At winter’s approach, the bushes outside the college mental health clinic were swaddled in burlap. My hair was full of static. Inside the buildings, radiators steamed, boots dripped on old wood floors. I dashed by on my way to history in Swift. I thought it was appropriate that the Baldwin shrubs needed this extra measure of care, a little more fragile than the others on campus, like the students who went there for Xanax and counseling.
Clearly someone knew what they were doing. Our campus was an arboretum. To this day, I don’t know if that’s some kind of official designation or just an apposite. My relationship with nature has been one of intermittent appreciation within a general context of oblivion, but now, with a house and a yard and some small winter vegetable plants, I realize that, like car maintenance and having a dog, I am being sucked into a greater and more complex vortex of responsibility. If I am not careful, in a few years, I will list “killing ivy,” as a hobby.
My husband, also raised in an apartment, has gone from hobby to vendetta. Already, he has broken two sets of shears on the ivy vines behind the house. Then he bought an axe to finish the job and he didn’t wear gloves and ended up with a huge and bloody blister. “Did you not feel or see this coming?” I wonder. A question I can only ask him, rhetorically, in the name of rhetoric, on my blog.
For our anniversary, which lies between crystal and china, we have opted for an electric dog fence. This may seem unromantic to some, but we see it as a gift of life for the dog, who has been known to run out into the street, or across the street to eat the neighbor’s cat’s food, and for us will mean warm, dry feet in winter when we can just fling open the door at 5 a.m.
I am excited that I might be getting a Cuisinart for my birthday and am now actively wishing, hinting even, that one of my children will give me a pen with a magnet for the fridge, to go with the magnetic shopping list pad I find so useful. In this same vein of solid middle-aged, quasi-suburbanness, my husband’s birthday gift to himself was a pair of titanium-framed reading glasses. And as a birthday favor to him I went to Wal-Mart for a ladder and applied my visual-spatial skills to fitting it into my very small car; we do not own a truck. Yet.
My children have fantasies about two holidays we have never actually celebrated. One is St. Nutella’s Eve, which we invented after we came to the sad for some realization that Nutella could not be kept in the house.
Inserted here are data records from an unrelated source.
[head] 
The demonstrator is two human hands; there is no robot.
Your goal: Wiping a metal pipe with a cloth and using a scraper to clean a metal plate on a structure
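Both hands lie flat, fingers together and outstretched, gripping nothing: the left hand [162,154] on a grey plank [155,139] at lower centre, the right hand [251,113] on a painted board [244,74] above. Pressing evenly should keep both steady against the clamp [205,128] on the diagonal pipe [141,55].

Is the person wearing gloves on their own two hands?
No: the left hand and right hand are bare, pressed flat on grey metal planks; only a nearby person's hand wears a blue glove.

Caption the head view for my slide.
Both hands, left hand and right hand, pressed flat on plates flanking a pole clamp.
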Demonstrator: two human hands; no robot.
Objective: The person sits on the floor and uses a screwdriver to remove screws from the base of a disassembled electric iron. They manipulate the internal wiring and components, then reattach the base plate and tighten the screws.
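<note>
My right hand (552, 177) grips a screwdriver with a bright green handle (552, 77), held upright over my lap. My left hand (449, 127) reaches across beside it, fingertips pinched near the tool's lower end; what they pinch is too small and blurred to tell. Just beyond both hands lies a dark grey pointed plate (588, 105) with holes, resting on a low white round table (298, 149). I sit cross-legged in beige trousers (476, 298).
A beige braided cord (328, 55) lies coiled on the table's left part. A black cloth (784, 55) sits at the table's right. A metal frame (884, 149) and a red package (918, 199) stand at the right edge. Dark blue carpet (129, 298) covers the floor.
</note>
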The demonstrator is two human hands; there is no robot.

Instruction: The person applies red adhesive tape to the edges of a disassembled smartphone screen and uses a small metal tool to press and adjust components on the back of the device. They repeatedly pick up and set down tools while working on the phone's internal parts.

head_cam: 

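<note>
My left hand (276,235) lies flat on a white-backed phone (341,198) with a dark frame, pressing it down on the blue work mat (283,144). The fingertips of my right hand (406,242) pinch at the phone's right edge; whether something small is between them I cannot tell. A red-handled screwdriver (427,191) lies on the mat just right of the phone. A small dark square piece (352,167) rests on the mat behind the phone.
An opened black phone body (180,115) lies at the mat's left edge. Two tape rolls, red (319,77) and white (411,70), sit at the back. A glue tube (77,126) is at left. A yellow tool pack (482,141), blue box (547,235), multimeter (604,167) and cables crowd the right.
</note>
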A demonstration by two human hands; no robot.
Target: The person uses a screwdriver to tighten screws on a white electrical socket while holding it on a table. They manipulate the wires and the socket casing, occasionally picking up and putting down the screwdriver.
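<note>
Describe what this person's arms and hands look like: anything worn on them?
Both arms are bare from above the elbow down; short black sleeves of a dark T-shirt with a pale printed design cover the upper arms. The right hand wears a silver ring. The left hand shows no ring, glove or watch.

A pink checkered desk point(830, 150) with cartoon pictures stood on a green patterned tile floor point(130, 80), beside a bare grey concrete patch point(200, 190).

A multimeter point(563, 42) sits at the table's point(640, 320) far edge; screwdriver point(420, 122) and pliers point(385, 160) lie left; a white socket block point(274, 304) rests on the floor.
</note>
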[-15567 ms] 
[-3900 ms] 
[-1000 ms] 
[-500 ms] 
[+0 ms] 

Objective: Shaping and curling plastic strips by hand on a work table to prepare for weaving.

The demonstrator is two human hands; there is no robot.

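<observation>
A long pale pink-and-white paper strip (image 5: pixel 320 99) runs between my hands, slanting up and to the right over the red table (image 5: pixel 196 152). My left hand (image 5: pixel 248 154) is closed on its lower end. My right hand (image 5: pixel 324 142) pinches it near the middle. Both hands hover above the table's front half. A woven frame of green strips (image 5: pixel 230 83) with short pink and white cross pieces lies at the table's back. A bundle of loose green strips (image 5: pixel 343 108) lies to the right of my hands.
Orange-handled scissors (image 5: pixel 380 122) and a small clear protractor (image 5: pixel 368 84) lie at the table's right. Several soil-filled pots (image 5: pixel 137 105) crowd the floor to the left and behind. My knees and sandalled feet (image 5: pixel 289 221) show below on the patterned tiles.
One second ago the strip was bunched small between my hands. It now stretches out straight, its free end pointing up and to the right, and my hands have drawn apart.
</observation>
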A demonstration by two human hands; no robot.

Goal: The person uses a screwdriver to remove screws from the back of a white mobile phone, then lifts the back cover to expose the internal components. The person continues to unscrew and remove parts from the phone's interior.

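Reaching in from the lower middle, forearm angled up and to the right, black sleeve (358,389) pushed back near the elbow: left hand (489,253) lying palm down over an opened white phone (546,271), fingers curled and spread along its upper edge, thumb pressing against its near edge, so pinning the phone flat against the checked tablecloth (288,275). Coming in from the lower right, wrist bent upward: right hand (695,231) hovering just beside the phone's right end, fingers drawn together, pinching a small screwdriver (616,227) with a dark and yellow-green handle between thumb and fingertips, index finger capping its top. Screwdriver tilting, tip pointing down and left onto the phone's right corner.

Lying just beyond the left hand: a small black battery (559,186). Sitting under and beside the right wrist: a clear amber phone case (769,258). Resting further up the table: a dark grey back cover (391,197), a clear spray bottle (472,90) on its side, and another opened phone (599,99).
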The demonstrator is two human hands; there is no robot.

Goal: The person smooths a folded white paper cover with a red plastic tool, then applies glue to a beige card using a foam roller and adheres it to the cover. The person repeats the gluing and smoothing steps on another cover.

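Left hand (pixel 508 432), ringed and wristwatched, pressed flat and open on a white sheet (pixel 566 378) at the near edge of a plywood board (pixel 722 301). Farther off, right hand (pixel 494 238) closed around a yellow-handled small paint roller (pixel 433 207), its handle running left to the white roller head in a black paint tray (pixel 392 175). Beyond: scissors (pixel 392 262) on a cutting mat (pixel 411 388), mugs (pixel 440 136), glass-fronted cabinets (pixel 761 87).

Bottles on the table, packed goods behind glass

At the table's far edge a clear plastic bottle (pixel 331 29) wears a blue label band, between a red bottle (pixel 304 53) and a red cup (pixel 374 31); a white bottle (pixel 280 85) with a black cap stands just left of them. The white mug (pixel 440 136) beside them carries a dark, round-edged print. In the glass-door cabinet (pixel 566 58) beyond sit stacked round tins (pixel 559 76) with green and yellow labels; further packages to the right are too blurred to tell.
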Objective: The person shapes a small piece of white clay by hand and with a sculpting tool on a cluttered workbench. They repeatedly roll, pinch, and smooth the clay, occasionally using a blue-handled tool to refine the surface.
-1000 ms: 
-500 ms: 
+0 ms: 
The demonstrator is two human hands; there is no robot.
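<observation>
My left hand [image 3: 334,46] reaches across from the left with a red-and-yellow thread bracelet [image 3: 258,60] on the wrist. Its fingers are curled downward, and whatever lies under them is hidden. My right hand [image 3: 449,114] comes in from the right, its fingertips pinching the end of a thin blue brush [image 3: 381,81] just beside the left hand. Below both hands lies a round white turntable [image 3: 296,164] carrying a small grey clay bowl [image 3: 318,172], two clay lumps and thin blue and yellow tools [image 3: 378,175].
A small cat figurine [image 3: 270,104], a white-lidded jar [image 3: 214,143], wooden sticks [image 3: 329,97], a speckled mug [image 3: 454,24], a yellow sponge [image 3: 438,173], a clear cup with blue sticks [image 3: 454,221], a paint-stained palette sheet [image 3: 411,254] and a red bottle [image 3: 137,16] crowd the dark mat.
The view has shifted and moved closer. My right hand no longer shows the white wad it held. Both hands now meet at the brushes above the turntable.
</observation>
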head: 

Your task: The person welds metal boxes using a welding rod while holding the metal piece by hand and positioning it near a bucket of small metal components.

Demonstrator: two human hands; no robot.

We decreed there could be an annual binge. St. Nutella’s Eve falls on the last night in February. Join us in 2011, won’t you?
The other holiday for which many plans have been made and never executed are cat birthdays. The cats are 14 and 15 and the girls design meat and kibble cakes that remind me of the Big Mac cake recipes in Woman’s Day, which, no, I don’t read, change is not so swift, but where a friend worked for many years and it was a door to another world that he opened to me. Okay, which is more bizarre: creating a Big Mac out of sponge cake and frosting or knitting one?
Fortunately just talking about the cats’ cakes has been enough to satisfy the urge to create one. Somehow, like your child’s 10th lost tooth, the event comes and goes without being appropriately marked.
My husband, were he to blog, might have written about my birthday cake psychosis which manifested itself at the moment when it became necessary to transport the cake to the park or the leisure center or Bramley’s Indoor Playground. Don’t. Touch. The. Cake. After you have spent an hour drawing Spiderman in icing you don’t want the damn thing smeared or lobbed into the cab. If we had had the storage space, I would have had a cake box with a handle, but we didn’t. And now I have the space but the cupcake years are past.
Around here, if you want your child to know you love them, you bring them a fast food meal to their (fill in the blank with a sport) game or just as a packed lunch. The gold standard is Chick-fil-A. It’s a lot easier than icing a cake.
My friend from Woman’s Day used to live in Alabama, briefly, when he was in high school. We were housemates in college. He never mentioned Chick-fil-A, but routinely added things to our communal shopping list: scrubby thing on a stick [dish brush], Lil’ Debbie snack cakes, R.C. cola, Moonpies, heroin, the first being a necessity, the others a sheer flight of fancy, all equally improbable. We drank Tab.
He was one of the few people to have a car and, back then, driving around aimlessly was a pleasure. He had made a cassette tape, which I still have, though I have no cassette player, OMD on one side and Ella Fitzgerald sings Cole Porter on the other, which we listened to driving down to New York during Hurricane Gloria. Because, as Ella sang of Wildcat Kelly, “I can’t stand fences.”
For the dog, and for us, it will be a good thing.